Работать приходилось на слух и очень напряженно. Но справились.
И вот грянули первые аккорды композиции «Марш артиллеристов» в небольшой переделке. Там и нужно было всего заменить несколько слов, подгоняя под конъюнктуру исторической ситуации. Поэтому в этом варианте, названном «Гимн артиллеристов», появились такие строчки, как «Артиллеристы, Царь нам дал приказ» и «Из многих сотен батарей». Потому что говорить о тысячах батарей было слишком уж несвоевременно.

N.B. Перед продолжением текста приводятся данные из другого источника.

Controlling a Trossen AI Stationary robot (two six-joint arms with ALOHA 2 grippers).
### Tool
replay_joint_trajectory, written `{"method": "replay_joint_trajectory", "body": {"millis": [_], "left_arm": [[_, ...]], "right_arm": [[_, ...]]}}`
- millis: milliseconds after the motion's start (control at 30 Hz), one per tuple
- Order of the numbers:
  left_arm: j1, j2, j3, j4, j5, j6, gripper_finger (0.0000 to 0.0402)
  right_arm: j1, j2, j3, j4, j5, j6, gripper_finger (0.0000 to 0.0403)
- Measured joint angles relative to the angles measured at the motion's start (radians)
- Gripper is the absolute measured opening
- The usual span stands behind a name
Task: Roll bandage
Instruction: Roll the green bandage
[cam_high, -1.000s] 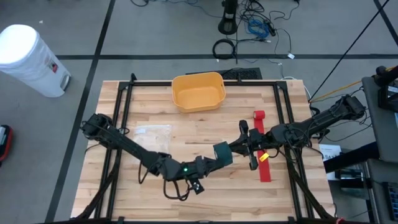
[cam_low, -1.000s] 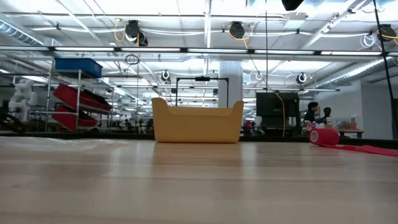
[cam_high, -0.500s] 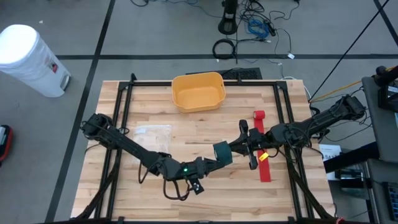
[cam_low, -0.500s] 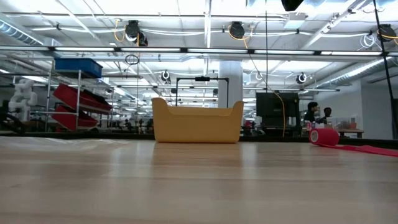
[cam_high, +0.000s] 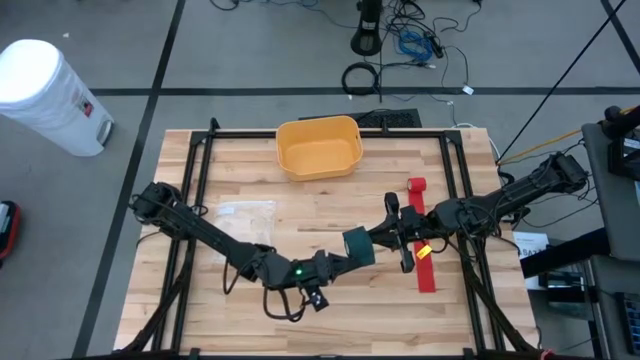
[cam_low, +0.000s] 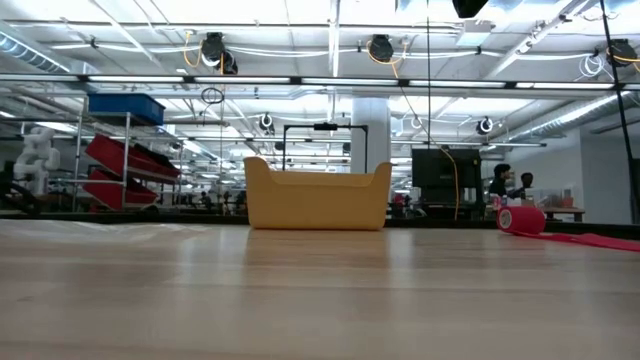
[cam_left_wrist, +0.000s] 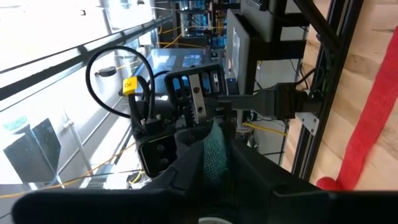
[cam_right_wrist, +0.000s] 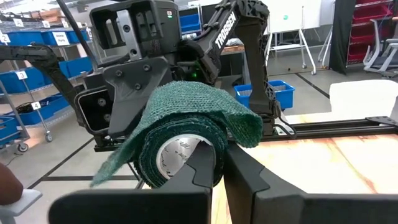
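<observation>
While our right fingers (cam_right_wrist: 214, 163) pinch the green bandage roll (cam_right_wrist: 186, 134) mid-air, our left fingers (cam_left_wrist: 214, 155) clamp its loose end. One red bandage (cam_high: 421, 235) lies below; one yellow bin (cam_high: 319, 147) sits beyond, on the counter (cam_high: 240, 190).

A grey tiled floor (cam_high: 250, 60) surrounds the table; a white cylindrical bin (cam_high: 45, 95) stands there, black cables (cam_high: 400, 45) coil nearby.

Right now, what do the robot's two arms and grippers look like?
Both arms are dark, slim and jointed. The left arm shows a small green light and a looping black cable near its wrist. The left gripper is a blocky black housing with slotted rails; white "TROSSEN" lettering runs along a link behind it. The right gripper is black too.
</observation>
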Motion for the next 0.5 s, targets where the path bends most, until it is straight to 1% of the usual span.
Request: {"method": "replay_joint_trajectory", "body": {"millis": [233, 367, 500], "left_arm": [[0.001, 0.0, 0.0, 0.0, 0.0, -0.003, 0.0009], [0.0, 0.0, 0.0, 0.008, -0.001, -0.008, 0.0011], [-0.003, 0.0, 0.0, 0.122, -0.024, 0.001, 0.0008]], "right_arm": [[0.0, 0.0, 0.0, 0.0, 0.0, 0.0, 0.0011], [0.0, 0.0, 0.0, 0.0, 0.0, 0.0, 0.0011], [0.0, 0.0, 0.0, -0.001, 0.0, 0.0, 0.0011]]}}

Максим посчитал, что открывать репертуар нужно со своеобразных гимнов родов войск. Поэтому «Погоню» из «Неуловимых мстителей» он назвал «Гимном кавалерии». А обрезанный и немало подкорректированный вариант «Мы за ценой не постоим» стал «Пехотным гимном». Ради чего ему пришлось вываливать топорный обрубок офицерам и искать помощи в правке рифм.
Зашло.
Играли – так себе. Времени толком разучить не было. Да и офицеры, назначенные на пение, иногда сбивались. Но для «колхозной самодеятельности» выходило отлично. Поэтому весь зал аплодировал.
Дальше прозвучали «Ты ждешь, Лизавета» и «Катюша», которые даже адаптировать не потребовалось. Ну и все. На этом Максим хотел откланяться. Но не тут-то было.
Зал хотел продолжения.
Офицеры, из которых поручик собрал сводный оркестр, стушевались. Они ведь разучили всего эти композиции. И ничего сверх выдать, разумеется, не могли. Поэтому Максим обратился к залу:
– Друзья! Мы подготовили только эти пять песен. Если вы желаете продолжения, то нам придется импровизировать. И качество исполнения может сильно пострадать…
Но людям хотелось «продолжения банкета».
Поручик взглянул на совершенно озадаченные лица своих подопечных. Тяжело вздохнул. И пошел к фортепьяно. От них в этой ситуации не было никакого толка.